Police clashed with anti-government protesters Saturday in eastern Bolivia, with gunfire reportedly wounding four officers, as authorities attempted to clear a road blocked by rural workers demanding the resignation of President Rodrigo Paz.
A month of heated demonstrations calling for the centre-right Paz to step down has paralysed the Andean nation, with about 100 protest blockades around Bolivia causing severe food and medicine shortages in major cities.
On Saturday, dozens of anti-riot police backed by military vehicles fired tear gas as they attempted to clear a road in the town of San Julian.
The town is in the Santa Cruz region, an agricultural breadbasket supplying food to the country’s western areas.
Protesters threw stones and burnt tyres to try to halt the police’s advance.
The Santa Cruz police chief, Colonel David Gomez, told local media that six officers were wounded during the clashes, including four by gunfire, prompting security forces to pull back.
An ombudsman’s office reported that at least 14 civilians were also injured.
Eventually the road was partially cleared, but protesters moved to block it again.
The chaos came a day after police and soldiers cleared a key road linking La Paz to farming communities.
The US-backed, pro-business Paz took office in November promising to resolve the country’s worst economic crisis in decades, but his unpopular economic reforms and failure to respond to social demands have roused public ire.

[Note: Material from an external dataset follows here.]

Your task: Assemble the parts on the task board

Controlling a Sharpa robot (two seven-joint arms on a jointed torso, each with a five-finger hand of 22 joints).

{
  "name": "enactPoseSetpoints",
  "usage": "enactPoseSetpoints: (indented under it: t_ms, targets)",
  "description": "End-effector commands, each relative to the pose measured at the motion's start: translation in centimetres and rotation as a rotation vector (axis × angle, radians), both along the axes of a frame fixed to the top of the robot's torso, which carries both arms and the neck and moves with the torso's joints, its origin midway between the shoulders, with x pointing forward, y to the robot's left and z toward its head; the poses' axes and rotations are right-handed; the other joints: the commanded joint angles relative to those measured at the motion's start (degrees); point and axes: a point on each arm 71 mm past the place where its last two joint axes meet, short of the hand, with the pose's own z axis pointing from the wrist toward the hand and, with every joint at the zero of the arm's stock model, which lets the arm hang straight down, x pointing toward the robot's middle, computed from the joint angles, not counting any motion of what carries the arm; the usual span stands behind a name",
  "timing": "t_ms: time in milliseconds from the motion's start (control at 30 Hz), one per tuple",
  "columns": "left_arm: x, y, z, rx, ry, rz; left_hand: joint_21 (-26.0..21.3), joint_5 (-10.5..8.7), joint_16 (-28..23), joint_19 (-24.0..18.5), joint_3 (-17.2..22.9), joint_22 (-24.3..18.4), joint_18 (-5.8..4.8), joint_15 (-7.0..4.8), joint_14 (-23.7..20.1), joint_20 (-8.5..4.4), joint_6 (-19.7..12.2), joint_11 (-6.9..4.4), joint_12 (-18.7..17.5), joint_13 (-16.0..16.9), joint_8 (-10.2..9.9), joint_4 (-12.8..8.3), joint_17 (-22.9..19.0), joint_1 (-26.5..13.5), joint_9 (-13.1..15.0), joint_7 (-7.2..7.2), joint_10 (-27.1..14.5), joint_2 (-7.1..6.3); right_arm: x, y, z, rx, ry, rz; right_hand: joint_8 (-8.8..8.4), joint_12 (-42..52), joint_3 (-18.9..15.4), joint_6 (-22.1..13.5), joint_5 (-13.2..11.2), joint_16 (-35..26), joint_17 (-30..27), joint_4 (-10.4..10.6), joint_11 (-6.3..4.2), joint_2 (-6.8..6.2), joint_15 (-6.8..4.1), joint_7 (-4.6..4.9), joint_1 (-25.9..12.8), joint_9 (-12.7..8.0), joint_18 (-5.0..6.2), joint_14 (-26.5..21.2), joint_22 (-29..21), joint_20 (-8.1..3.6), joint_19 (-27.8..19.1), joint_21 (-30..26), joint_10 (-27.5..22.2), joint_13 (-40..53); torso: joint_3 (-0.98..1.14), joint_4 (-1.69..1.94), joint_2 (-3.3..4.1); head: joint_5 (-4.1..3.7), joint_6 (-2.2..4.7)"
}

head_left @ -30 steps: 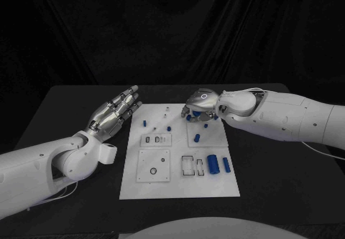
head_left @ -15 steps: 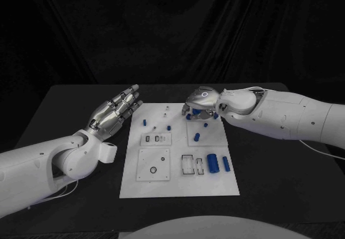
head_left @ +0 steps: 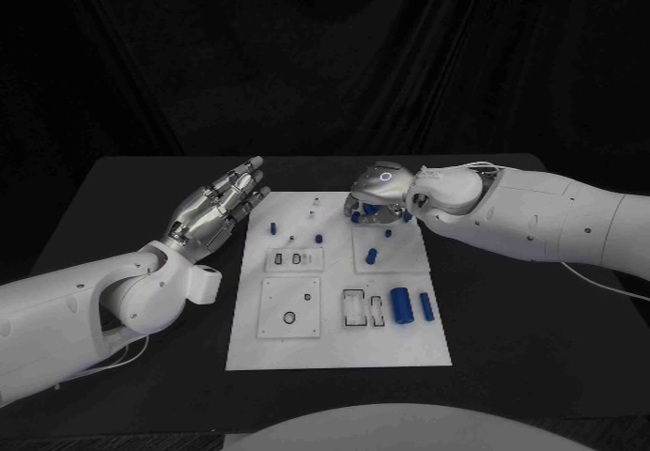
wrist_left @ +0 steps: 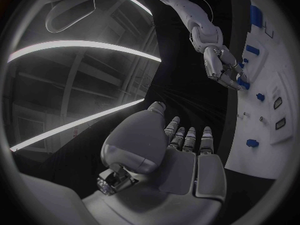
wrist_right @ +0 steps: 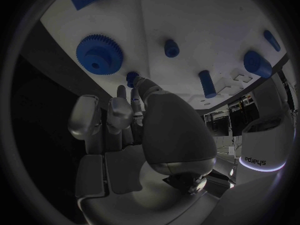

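The white task board [head_left: 339, 349] lies mid-table, also in the wrist views [wrist_left: 269, 135] [wrist_right: 206, 20]. My right hand [head_left: 379, 199] [wrist_left: 222, 67] [wrist_right: 137, 130] hangs over the board's far right corner, fingers pointing down. Its fingertips close from both sides on a small blue peg [wrist_right: 132, 77] that stands on the board beside a blue gear [wrist_right: 99, 52]. My left hand [head_left: 217, 211] [wrist_left: 181, 155] hovers off the board's far left edge, flat, fingers apart, holding nothing.
Two blue cylinders [head_left: 402, 306] [head_left: 426, 309] lie at the board's near right beside rectangular slots [head_left: 355, 310]. Small blue pegs [head_left: 275, 228] [head_left: 318, 241] [head_left: 373, 256] stand mid-board. More blue pieces [wrist_right: 171, 47] [wrist_right: 207, 83] [wrist_right: 258, 63] lie around the right hand.
The right hand has crept slightly toward the board's far edge over the blue parts. The left hand has stayed where it was.
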Motion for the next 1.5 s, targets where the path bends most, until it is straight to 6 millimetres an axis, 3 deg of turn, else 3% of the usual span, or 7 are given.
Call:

He has repeatedly called for dialogue with protesters but on Wednesday announced a bill to declare a state of emergency, which would authorise military deployment to crack down and clear the blockades.

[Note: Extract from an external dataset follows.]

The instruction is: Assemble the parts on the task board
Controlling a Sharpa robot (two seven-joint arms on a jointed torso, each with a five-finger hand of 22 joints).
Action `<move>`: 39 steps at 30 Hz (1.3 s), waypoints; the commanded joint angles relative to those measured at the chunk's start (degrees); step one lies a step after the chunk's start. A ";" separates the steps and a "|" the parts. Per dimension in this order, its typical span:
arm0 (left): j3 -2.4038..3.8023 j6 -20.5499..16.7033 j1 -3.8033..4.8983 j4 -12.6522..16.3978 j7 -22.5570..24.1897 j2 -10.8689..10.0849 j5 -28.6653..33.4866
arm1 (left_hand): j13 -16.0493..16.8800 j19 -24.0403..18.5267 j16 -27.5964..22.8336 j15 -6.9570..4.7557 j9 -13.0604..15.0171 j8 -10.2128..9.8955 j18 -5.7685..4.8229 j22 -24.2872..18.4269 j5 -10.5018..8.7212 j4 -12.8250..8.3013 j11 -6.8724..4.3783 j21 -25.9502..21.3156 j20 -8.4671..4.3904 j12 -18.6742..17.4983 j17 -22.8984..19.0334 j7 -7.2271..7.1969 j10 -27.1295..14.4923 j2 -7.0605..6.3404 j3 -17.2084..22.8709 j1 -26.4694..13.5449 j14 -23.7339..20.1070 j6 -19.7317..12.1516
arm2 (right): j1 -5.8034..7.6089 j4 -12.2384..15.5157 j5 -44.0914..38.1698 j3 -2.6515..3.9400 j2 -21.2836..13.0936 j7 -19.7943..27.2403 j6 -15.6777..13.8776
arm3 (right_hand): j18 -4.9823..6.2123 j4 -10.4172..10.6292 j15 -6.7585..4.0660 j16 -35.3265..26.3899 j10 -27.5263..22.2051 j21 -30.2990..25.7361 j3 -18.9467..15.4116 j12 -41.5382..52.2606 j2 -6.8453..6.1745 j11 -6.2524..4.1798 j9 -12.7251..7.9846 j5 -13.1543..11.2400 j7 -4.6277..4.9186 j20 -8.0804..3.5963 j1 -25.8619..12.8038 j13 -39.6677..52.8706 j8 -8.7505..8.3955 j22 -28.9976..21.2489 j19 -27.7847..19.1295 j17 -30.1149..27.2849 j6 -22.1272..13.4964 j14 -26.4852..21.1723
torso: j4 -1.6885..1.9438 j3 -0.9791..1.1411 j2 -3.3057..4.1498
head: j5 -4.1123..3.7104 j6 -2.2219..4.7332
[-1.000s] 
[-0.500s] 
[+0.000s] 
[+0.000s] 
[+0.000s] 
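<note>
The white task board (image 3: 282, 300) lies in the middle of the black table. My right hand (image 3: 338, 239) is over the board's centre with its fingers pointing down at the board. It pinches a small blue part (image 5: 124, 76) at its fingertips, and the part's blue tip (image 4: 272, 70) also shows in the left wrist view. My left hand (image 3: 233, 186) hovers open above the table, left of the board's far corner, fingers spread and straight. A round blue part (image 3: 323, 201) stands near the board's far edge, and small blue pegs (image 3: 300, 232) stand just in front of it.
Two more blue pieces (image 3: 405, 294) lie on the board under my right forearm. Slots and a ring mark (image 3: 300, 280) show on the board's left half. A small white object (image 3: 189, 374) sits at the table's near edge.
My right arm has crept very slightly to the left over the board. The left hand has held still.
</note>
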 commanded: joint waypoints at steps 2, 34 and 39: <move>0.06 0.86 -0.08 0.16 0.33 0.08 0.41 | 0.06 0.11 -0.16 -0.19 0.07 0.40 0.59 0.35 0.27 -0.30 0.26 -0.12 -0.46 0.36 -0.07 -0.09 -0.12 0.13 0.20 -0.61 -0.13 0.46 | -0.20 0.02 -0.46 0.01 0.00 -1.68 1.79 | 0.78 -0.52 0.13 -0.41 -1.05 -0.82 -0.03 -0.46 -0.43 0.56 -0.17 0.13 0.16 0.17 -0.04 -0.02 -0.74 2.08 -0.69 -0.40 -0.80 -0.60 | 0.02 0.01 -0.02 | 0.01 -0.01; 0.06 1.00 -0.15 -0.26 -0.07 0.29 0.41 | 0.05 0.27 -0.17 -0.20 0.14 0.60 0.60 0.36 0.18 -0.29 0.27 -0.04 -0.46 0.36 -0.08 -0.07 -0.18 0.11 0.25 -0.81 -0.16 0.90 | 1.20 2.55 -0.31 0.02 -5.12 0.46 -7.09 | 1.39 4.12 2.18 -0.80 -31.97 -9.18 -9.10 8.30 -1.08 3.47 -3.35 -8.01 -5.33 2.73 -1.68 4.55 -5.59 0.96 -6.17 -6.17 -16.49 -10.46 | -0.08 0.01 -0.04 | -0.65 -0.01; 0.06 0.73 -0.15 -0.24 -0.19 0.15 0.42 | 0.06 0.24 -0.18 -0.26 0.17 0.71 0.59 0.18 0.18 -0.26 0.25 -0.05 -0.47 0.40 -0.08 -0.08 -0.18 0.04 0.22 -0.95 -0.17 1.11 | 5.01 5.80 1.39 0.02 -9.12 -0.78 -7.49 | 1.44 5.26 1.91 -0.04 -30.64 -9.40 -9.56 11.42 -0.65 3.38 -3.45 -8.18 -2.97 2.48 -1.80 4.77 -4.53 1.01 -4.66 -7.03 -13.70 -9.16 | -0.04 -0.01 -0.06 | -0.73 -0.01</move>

Congress is debating the measure.
Supplies are low in La Paz and El Alto, as well as in Cochabamba, Oruro and Potosi.
The government accuses former socialist president Evo Morales, in hiding from charges related to his relationship with a teen with whom he allegedly fathered a child, of fomenting the unrest.
On Friday, US President Donald Trump’s new Shield of the Americas alliance, an anti-cartel coalition that includes pro-US administrations in Argentina, Bolivia and Chile, among other countries, gave Paz its unequivocal backing.